### Task brief:
Write out exactly the lines of the entries below, from the first through the line containing "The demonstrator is", and nothing beyond them.

### Records supplied:

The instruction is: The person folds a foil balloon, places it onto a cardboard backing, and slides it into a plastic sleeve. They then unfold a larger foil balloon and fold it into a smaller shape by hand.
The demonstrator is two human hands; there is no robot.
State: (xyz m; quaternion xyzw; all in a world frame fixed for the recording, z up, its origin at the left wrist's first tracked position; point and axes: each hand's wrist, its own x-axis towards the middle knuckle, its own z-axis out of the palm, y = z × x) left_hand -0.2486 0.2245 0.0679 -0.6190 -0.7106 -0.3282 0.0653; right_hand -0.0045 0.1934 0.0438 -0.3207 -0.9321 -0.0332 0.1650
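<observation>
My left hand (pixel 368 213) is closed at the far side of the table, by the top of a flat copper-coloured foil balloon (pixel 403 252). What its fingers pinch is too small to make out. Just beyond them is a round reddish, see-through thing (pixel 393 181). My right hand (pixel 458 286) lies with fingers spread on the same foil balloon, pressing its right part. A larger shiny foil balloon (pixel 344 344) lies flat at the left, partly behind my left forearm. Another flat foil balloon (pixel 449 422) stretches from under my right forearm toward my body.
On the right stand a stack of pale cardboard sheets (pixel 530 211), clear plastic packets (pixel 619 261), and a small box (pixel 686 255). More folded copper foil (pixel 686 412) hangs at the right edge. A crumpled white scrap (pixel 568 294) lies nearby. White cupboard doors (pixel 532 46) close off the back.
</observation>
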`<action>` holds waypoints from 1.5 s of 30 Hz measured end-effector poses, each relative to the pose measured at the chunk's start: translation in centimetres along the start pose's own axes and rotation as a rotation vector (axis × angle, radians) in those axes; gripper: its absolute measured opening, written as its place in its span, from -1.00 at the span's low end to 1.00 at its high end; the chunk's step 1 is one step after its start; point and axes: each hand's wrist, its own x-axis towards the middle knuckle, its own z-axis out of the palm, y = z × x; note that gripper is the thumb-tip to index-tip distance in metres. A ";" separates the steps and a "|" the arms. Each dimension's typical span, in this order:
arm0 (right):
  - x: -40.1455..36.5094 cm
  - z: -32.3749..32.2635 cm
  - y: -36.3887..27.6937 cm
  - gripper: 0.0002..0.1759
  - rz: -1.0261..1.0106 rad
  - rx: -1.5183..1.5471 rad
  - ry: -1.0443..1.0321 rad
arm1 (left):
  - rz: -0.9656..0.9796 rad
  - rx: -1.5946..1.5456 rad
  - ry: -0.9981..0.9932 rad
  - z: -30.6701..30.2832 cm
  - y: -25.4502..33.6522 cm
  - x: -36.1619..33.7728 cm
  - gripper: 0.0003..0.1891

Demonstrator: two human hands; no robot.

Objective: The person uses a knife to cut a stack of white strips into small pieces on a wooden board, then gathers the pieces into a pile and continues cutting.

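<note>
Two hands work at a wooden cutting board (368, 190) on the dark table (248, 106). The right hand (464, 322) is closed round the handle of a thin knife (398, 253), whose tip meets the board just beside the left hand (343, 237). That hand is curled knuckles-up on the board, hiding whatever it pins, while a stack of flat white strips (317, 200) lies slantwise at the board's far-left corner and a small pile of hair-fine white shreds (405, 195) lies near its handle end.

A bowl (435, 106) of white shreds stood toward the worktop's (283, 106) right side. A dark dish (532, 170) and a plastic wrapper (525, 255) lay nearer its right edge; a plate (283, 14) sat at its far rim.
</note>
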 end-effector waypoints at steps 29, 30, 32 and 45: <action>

### Response below:
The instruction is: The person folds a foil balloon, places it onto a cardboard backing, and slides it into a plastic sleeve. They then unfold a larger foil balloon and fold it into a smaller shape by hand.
The demonstrator is two human hands; there is no robot.

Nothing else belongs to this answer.